Ban On Tourism
According to the U.S. Department of State: "Cuban Assets Control Regulations are enforced by the U.S. Treasury Department and affect all U.S. citizens and permanent residents wherever they are located, all people and organizations physically located in the United States, and all branches and subsidiaries of U.S. organizations throughout the world. Regulation does not limit travel of U.S. citizens to Cuba per se, but it makes it illegal for U.S. citizens to have transactions (spend money or receive gifts) in Cuba, under most circumstances. The regulations require that persons subject to U.S. jurisdiction be licensed in order to engage in any travel-related transactions pursuant to travel to, from, and within Cuba. Transactions related solely to tourist travel are not licensable."
Spurred by a burgeoning interest in the assumed untapped product demand in Cuba, a growing number of free-marketers in Congress, backed by Western and Great Plains lawmakers who represent agribusiness, have tried each year since 2000 to water down or completely erase regulations preventing Americans from traveling to Cuba.

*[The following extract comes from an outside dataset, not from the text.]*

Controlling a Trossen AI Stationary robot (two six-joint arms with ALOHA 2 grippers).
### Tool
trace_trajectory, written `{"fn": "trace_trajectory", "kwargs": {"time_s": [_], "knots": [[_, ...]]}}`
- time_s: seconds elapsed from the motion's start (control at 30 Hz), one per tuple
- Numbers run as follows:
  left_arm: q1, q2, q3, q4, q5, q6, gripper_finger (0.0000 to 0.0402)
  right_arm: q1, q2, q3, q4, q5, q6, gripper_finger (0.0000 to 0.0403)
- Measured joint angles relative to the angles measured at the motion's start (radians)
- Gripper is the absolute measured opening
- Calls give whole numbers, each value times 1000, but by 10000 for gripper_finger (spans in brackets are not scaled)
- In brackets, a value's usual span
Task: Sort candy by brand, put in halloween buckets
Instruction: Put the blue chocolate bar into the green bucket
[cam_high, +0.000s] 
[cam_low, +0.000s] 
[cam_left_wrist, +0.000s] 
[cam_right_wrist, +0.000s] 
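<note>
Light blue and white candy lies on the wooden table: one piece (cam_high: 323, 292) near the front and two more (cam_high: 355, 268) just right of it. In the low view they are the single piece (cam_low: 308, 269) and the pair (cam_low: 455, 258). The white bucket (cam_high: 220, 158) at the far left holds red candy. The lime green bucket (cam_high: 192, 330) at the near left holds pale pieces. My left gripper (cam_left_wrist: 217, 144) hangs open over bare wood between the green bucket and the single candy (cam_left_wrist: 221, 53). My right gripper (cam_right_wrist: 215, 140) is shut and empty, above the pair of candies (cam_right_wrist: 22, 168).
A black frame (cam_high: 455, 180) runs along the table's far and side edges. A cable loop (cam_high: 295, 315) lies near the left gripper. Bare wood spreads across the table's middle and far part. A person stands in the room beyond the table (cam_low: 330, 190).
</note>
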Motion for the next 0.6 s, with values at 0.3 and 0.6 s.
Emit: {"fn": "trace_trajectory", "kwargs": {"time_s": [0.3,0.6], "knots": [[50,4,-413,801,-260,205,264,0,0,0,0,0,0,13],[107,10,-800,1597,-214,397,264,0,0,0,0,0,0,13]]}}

Four times over that time period the United States House of Representatives has adopted language lifting the travel ban, and in 2003 the U.S. Senate followed suit for the first time. However, each time President George W. Bush threatened to veto the bill. Faced with a veto threat, each year Congress dropped its attempt to lift the travel ban. United States nationals can circumvent the ban by traveling to Cuba from a different country (such as Mexico, The Bahamas, Canada or Costa Rica), as Cuban immigration authorities do not stamp passports. In doing so, they would risk prosecution by the U.S. government if discovered.
On October 10, 2006, the United States announced the creation of a task force made up of officials from several U.S. agencies that will pursue more aggressively violators of the U.S. trade embargo against Cuba, with severe penalties. The regulations are still in force and are administered by the U.S. Treasury Department, Office of Foreign Assets Control. Criminal penalties for violating the embargo range up to ten years in prison, $1 million in corporate fines, and $250,000S in individual fines; civil penalties up to $55,000 per violation.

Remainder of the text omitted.